Without any pictures, print the lines below from the one that has "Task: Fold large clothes" through the one that has "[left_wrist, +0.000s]", exactly and nothing else.

Extracted data entries:
━━━
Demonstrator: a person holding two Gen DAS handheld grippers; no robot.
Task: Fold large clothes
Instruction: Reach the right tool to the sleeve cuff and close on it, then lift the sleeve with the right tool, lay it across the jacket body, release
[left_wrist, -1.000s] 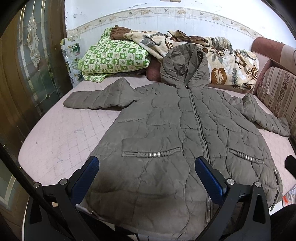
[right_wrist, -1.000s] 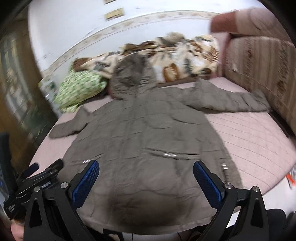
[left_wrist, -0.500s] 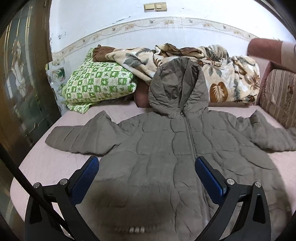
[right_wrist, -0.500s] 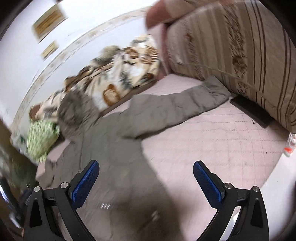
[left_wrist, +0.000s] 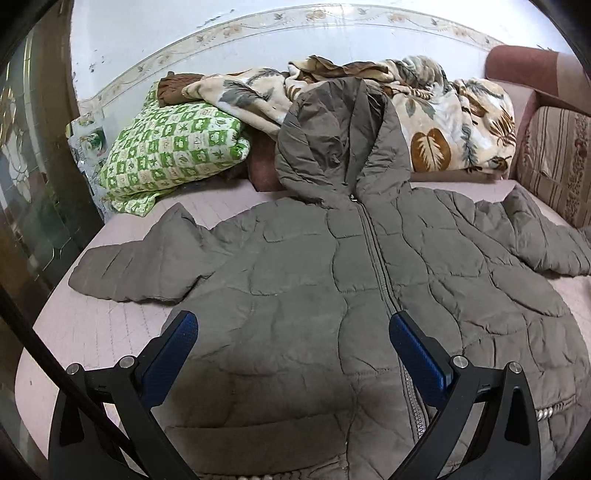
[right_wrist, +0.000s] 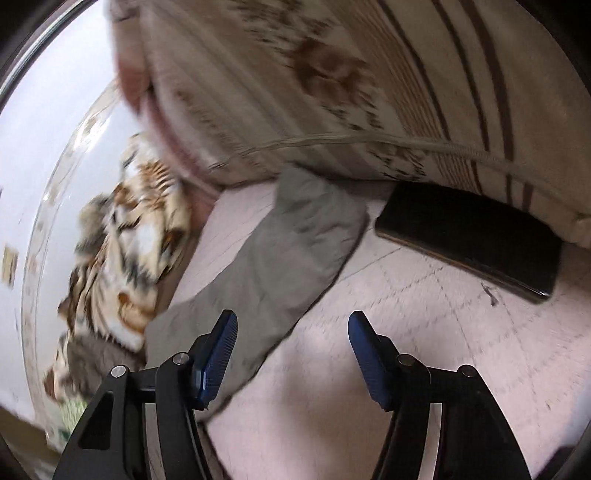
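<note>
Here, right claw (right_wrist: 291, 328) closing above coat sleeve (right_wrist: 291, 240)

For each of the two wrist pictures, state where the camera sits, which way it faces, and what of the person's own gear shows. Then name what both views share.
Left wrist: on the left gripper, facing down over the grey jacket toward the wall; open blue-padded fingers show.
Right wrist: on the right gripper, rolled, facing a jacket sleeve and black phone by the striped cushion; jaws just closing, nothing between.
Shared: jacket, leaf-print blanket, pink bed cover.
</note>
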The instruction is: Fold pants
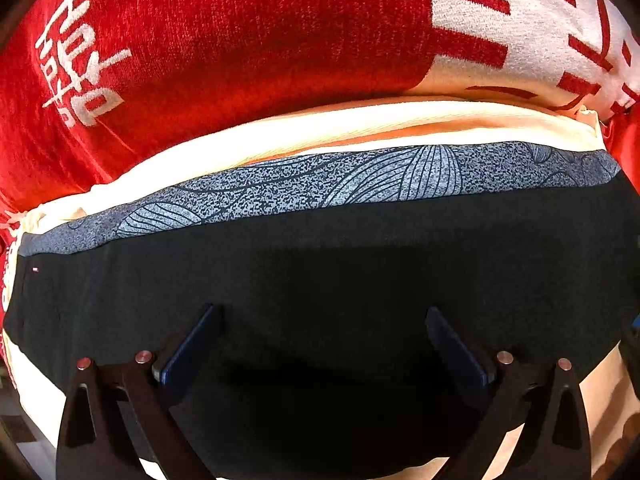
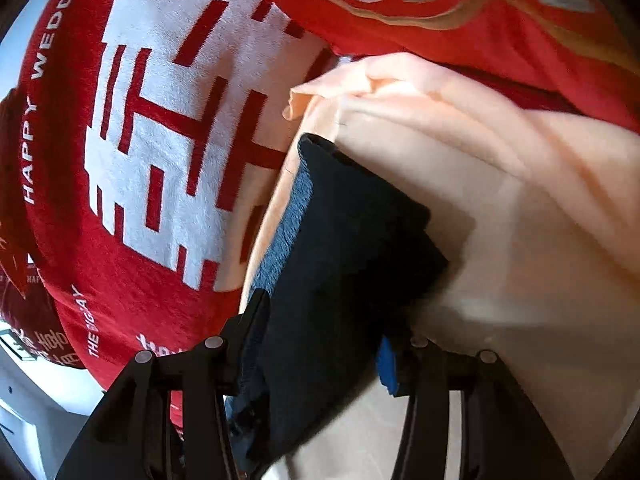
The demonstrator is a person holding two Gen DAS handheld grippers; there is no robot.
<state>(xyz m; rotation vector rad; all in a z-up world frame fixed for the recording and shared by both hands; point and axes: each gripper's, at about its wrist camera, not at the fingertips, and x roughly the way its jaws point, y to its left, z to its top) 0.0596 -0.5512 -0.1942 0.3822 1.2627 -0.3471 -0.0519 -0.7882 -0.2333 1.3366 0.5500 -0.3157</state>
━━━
§ Answer space:
Task: Fold large clothes
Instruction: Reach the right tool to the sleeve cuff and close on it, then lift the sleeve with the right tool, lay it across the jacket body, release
[left_wrist, -1.000s] 
[right_wrist, -1.000s] 
[left_wrist, -0.500s] 
[right_wrist, -0.500s] 
[left_wrist, +0.000s] 

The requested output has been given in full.